### Description of the task
In the listing below, look for "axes" and copy every line that has it.

### Given material
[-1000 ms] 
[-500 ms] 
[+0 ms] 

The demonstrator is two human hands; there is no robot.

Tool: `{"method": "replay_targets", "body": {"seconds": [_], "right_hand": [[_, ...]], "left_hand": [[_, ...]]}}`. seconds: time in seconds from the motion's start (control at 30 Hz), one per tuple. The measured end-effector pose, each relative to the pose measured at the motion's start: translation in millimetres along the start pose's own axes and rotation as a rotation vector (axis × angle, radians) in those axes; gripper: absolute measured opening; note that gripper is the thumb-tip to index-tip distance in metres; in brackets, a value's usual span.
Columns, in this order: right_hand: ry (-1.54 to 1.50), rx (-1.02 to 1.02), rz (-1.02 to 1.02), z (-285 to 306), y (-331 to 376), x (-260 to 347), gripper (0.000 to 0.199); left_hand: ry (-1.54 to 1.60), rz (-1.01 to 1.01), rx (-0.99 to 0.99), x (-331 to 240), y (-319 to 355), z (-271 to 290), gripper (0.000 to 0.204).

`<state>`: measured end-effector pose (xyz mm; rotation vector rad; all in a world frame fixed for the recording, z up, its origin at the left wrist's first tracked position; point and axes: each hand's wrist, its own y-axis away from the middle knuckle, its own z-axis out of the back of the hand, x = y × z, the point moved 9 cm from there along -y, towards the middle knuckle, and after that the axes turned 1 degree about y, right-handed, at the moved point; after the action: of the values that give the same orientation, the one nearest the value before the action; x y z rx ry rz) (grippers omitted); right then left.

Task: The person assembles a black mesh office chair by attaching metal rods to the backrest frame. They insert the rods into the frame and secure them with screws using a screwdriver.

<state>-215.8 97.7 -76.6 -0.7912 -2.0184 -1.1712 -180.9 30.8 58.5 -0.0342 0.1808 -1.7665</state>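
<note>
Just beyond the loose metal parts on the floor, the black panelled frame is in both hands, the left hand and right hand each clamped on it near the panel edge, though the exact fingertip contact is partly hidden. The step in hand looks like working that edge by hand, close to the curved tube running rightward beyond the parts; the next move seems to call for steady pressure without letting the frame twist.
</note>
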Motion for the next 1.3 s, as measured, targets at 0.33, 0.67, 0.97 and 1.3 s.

### Output below
Tool: `{"method": "replay_targets", "body": {"seconds": [_], "right_hand": [[_, ...]], "left_hand": [[_, ...]]}}`. seconds: time in seconds from the motion's start (control at 30 Hz), one per tuple. The measured end-effector pose, each relative to the pose measured at the motion's start: translation in millimetres along the start pose's own axes and rotation as a rotation vector (axis × angle, radians) in those axes; gripper: absolute measured opening; note that gripper is the thumb-tip to index-tip distance in metres; in brackets, a value's usual span.
`<state>`: measured end-effector pose (xyz mm; rotation vector rad; all in a world frame fixed for the recording, z up, its origin at the left wrist's first tracked position; point and axes: each hand's wrist, its own y-axis away from the middle knuckle, its own z-axis out of the back of the hand, x = y × z, the point moved 9 cm from there along -y, towards the middle knuckle, and after that the axes turned 1 degree about y, right-handed, at the moved point; after the action: of the values that give the same orientation, the one nearest the value before the action; x y z rx ry rz) (grippers omitted); right then left.

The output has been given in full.